* **What you need to do**
Pull every "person" line out of the data below.

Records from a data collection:
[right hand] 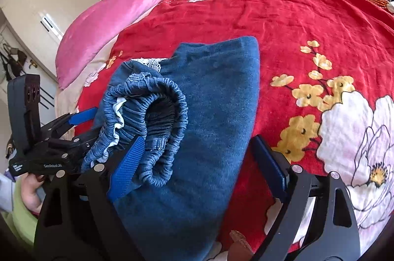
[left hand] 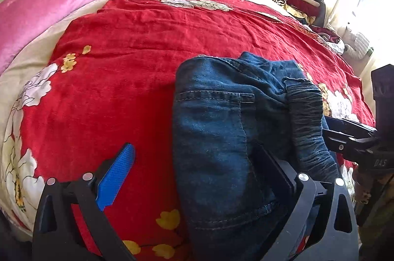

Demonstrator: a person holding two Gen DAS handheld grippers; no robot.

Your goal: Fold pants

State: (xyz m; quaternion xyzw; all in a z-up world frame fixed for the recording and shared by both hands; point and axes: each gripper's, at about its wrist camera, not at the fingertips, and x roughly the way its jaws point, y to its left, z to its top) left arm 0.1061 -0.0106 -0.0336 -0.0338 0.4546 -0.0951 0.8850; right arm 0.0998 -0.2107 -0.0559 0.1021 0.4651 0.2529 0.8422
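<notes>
Pants (left hand: 221, 138) folded on bed (left hand: 123, 64); left hand-held gripper (left hand: 197, 170) and right hand-held gripper (right hand: 197, 157) both spread apart around bundle. Advice: press flat, align edges.

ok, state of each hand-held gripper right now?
Left hand-held gripper: open, jaws wide, straddling the folded blue denim pants.
Right hand-held gripper: open, pants between its jaws, not clamped.

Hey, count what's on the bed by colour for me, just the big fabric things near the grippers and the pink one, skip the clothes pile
Blue: 1, the jeans
Red: 1, the floral bedspread
Pink: 1, the quilt
Total: 3
</notes>
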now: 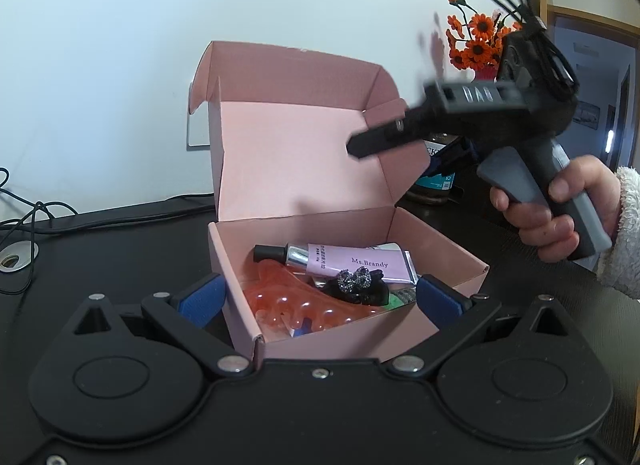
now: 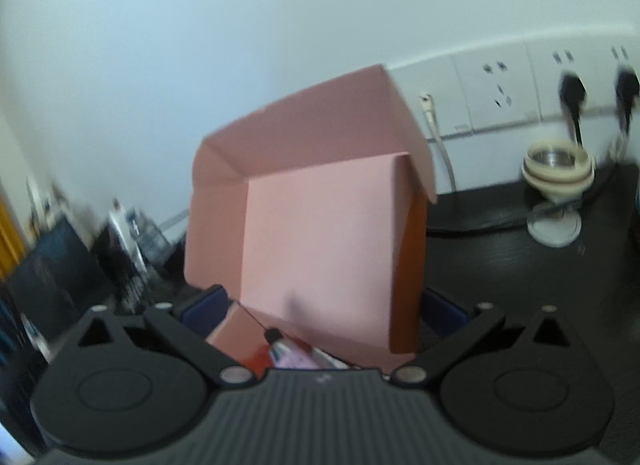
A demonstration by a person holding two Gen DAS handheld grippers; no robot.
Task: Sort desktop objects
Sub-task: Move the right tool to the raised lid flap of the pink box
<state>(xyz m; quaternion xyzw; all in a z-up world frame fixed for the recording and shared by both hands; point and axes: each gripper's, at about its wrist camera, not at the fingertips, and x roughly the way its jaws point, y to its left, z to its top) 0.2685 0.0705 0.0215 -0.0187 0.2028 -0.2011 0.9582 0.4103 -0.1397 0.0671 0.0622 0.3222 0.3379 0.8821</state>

* **Exercise solution**
Demonstrator: a person holding two Gen DAS handheld grippers; no robot.
A demonstration by a person holding two Gen DAS handheld grippers; no robot.

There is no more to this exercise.